_YOUR OBJECTIVE:_ What you return should be exactly the lines from the one containing "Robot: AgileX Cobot" down to the final line of the listing, with nothing else.

_EXERCISE DATA:_
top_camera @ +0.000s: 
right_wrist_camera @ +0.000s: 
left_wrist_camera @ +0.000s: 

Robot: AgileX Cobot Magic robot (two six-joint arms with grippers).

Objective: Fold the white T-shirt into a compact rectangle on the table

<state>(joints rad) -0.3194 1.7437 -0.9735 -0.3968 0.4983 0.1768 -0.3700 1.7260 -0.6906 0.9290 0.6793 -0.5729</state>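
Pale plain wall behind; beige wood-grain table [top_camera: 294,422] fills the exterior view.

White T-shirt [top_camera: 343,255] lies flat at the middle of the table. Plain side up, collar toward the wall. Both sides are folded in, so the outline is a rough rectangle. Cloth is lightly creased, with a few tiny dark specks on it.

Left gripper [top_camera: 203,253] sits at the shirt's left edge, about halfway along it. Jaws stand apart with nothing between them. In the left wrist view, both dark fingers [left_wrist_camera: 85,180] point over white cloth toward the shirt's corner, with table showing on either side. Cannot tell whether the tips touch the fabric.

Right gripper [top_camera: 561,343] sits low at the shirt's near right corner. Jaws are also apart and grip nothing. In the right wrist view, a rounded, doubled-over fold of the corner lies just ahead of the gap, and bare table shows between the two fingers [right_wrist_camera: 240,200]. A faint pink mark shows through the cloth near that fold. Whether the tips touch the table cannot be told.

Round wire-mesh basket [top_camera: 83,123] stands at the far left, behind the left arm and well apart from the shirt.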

_FINISHED TASK:_
Robot: AgileX Cobot Magic robot (two six-joint arms with grippers).

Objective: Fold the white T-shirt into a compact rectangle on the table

<state>(joints rad) -0.3194 1.7437 -0.9735 -0.3968 0.4983 0.1768 -0.3700 1.7260 -0.6906 0.9290 0.6793 -0.5729</state>
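Pale plain wall behind; beige wood-grain table [top_camera: 294,422] fills the exterior view.

White T-shirt [top_camera: 343,255] lies flat at the middle of the table. Plain side up, collar toward the wall. Both sides are folded in, so the outline is a rough rectangle. Cloth is lightly creased, with a few tiny dark specks on it.

Left gripper [top_camera: 203,253] sits at the shirt's left edge, about halfway along it. Jaws stand apart with nothing between them. In the left wrist view, both dark fingers [left_wrist_camera: 85,180] point over white cloth toward the shirt's corner, with table showing on either side. Cannot tell whether the tips touch the fabric.

Right gripper [top_camera: 561,343] sits low at the shirt's near right corner. Jaws are also apart and grip nothing. In the right wrist view, a rounded, doubled-over fold of the corner lies just ahead of the gap, and bare table shows between the two fingers [right_wrist_camera: 240,200]. A faint pink mark shows through the cloth near that fold. Whether the tips touch the table cannot be told.

Round wire-mesh basket [top_camera: 83,123] stands at the far left, behind the left arm and well apart from the shirt.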

This exercise calls for no further output.